Likelihood Ratios
Say you’re trying to maximize a likelihood $p_{\theta}(x)$, but you only have an unnormalized version $\hat{p_{\theta}}$ for which $p_{\theta}(x) = \frac{\hat{p_\theta}(x)}{N_\theta}$. How do you pick $\theta$? Well, you can rely on the magic of self normalized importance sampling.

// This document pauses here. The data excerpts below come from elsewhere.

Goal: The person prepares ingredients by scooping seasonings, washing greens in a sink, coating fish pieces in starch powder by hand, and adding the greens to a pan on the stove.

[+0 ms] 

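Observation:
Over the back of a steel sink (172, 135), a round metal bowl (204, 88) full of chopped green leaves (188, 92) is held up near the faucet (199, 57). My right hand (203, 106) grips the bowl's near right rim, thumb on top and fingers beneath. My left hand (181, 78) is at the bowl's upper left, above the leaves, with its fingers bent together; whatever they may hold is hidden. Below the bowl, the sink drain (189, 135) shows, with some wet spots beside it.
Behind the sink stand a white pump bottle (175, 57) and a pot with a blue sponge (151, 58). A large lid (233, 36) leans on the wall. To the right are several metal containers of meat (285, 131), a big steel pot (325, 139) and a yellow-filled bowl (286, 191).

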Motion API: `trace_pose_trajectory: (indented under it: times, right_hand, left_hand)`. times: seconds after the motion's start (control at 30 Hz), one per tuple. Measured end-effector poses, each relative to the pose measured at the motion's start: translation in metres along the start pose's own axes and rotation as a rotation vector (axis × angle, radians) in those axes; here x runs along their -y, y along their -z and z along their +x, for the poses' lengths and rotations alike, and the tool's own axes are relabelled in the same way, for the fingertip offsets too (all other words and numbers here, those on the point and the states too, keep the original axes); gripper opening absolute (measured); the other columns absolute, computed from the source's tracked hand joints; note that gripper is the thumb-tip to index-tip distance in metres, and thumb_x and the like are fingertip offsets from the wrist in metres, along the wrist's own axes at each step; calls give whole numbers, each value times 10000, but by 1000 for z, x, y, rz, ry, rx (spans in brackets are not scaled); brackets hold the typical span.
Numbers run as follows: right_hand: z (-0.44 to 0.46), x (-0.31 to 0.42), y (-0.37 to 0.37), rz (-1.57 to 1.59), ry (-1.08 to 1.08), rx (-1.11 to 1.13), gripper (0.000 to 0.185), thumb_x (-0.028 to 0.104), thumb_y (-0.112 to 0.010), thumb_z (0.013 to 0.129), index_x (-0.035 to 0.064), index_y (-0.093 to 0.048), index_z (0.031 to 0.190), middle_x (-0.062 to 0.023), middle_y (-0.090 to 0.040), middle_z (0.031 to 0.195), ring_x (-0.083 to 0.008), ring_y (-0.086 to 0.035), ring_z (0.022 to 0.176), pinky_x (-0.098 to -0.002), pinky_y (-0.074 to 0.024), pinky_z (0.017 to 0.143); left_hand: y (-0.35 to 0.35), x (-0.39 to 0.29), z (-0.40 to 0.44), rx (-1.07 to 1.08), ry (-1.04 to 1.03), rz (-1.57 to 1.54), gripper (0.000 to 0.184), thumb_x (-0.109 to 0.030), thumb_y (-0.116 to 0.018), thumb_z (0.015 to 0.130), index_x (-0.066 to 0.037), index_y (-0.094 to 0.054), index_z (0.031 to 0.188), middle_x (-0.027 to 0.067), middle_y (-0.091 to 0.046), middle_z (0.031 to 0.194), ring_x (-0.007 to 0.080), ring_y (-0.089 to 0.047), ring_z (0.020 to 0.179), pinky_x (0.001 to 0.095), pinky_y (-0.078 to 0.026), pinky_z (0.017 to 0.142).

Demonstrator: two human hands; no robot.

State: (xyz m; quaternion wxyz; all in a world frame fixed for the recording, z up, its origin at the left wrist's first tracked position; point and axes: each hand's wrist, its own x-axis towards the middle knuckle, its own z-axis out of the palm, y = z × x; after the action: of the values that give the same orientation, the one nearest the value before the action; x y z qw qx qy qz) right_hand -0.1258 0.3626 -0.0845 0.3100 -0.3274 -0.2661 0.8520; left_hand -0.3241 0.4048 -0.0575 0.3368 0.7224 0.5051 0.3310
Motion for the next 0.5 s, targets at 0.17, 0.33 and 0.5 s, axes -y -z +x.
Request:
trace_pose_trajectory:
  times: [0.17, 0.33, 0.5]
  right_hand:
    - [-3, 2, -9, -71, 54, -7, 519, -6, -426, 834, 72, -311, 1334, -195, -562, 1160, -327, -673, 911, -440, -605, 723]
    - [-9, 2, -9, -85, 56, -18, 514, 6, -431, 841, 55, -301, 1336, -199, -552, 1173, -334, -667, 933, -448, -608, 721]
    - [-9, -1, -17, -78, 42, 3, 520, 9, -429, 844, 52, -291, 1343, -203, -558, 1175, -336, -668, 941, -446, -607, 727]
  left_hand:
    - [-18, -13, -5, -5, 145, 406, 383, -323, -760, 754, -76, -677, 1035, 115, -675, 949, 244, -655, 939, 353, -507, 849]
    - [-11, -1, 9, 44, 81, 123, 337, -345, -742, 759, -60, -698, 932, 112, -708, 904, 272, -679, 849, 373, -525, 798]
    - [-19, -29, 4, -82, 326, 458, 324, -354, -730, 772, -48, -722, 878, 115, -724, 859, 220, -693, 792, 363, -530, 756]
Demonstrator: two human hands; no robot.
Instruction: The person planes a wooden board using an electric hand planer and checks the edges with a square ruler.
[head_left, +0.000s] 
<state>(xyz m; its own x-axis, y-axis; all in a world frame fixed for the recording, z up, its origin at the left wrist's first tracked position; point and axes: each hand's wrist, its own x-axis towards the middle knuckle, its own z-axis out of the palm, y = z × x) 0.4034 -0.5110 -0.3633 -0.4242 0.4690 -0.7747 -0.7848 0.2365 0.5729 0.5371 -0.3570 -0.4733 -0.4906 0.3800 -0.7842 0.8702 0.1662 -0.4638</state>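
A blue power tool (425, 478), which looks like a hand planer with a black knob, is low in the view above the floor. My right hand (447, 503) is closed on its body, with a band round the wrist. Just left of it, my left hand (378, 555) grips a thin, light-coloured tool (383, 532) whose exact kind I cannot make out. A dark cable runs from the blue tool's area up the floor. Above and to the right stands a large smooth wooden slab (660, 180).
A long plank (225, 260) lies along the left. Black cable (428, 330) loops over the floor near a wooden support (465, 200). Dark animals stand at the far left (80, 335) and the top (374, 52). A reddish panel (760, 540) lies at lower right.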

\[\int \hat{p_{\theta}}(x)dx = N_\theta \\ \int \frac{q(x)}{q(x)} \hat{p_{\theta}}(x)dx = N_\theta \\ E_{q(x)}\frac{\hat{p_{\theta}}(x)}{q(x)}=N_\theta\]Take a Monte Carlo estimate of the expectation, and you’re good to go. Specifically, you can maximize
\[\log \frac{\hat{p_{\theta}}(x)}{N_\theta} = \log \hat{p_{\theta}}(x) - \log E_{q(x)}\frac{\hat{p_{\theta}}(x)}{q(x)}\]A special case is when $q(x)$ is uniform, where this simplifies to $\log \hat{p_{\theta}}(x) - b\log E_{q(x)}\hat{p_{\theta}}(x)$ for constant $b$. This is just the negative sampling rule from Mikolov’s famous skip-gram paper!
Maximizing Implicit Likelihoods
Okay, that’s cool, but what if we don’t even have an unnormalized $\hat{p_{\theta}}(x)$ and $q(x)$? What if we just had a simulator $q(x)$ that can spit out samples, but doesn’t know anything about densities?
We’d like to minimize the KL divergence of between whatever density our sampler $q$ is capturing and the true data distribution $p$.
\[-E_{q(x)}\log \frac{p(x)}{q(x)}\]Well, that expression looks familiar. Once again, we need to maximize a likelihood ratio! Only this time, we can’t evaluate $q(x)$. Instead, we can notice that $\log p(x)/q(x)$ is just the log odds of a sample $x$ coming from $p$ rather than $q$. And estimating the log odds of some event occurring is easy: just build a discriminative binary classifier! Specifically, let $u(x)=p(x)$ if $y=1$ and $u(x)=q(x)$ if $y=0$. Then
\[\begin{align*} \frac{p(x)}{q(x)} &= \frac{u(x \vert y=1)}{u(x \vert y=0)} \\ &= \frac{u(y=1, x)}{u(y=0, x)} \frac{u(y=0)}{u(y=1)} \\ &= \frac{u(y=1 \vert x)}{u(y=0 \vert x)} \frac{u(y=0)}{u(y=1)} \end{align*}\]So now we have two objectives to minimize: the one for the classifier $u(y=1 \vert x)$ and the one for the implicit model $q(x)$. That’s just a GAN!